Un candidat qui a des atouts en main
Candidat sans passif au niveau national et Européen convaincu, Martin Schulz est un bon choix pour le SPD, se réjouit taz :
«Le SPD ne suit pas la vieille logique qui consiste à choisir la figure de proue la plus en vue. Il ne tombe pas dans le schéma Clinton et envoie dans la course un nouveau candidat. Contrairement à Angela Merkel, Sigmar Gabriel, Cem Özdemir et Kathrin Göring-Eckardt [têtes de liste des Verts], Martin Schulz n’est pas un dinosaure de la politique allemande. Il a au moins une petite chance de devenir chancelier, parce qu’il est bien moins impliqué dans la grande coalition que les personnes qui en sont les protagonistes. Martin Schulz a à son actif une biographie percutante qui lui confère une grande aura : il s’est sorti de l’alcoolisme pour devenir maire de Würselen avant de gravir les échelons jusqu’à la présidence du Parlement. Il reste la seule personne qui ait acquis une certaine notoriété à ce poste. Dans la première année du mandat de Trump, les convictions de Martin Schulz le mèneront inexorablement à faire campagne pour une Europe ouverte. C’est déjà beaucoup.»
Des chances infimes, mais pourquoi ne pas tenter ?

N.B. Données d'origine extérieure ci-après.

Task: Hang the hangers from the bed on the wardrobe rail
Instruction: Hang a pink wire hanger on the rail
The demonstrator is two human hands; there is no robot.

Si la renonciation de Sigmar Gabriel est un grand soulagement, elle ne garantit nullement la réussite du SPD, analyse Der Standard :
«Gabriel, qui détient derrière Willy Brandt le record de longévité à la fonction de premier secrétaire du parti, rend son tablier et préfère passer au ministère des Affaires étrangères car au bout de huit ans, il n’a pas réussi à sortir le parti de l’ornière. Une décision qui se comprend, car comment en effet aurait-il pu expliquer aux gens qu’il avait une véritable chance de devenir chancelier ? Compte tenu des alternatives qui se présentent, Schulz est un bon candidat parce qu’il est populaire, il sait faire campagne, il vient de Bruxelles, de l’extérieur, et ne faisait pas partie du cabinet d’Angela Merkel ces dernières années. Il peut donc la contester avec davantage de crédibilité. Au demeurant, Schulz se situant plutôt dans l’aile conservatrice du parti, une alliance SPD-die Linke-Verts est difficilement concevable sous sa houlette. Son entrée en lice n'en apporte pas moins un vent nouveau, selon la devise : même si tes chances sont extrêmement ténues, lance-toi.»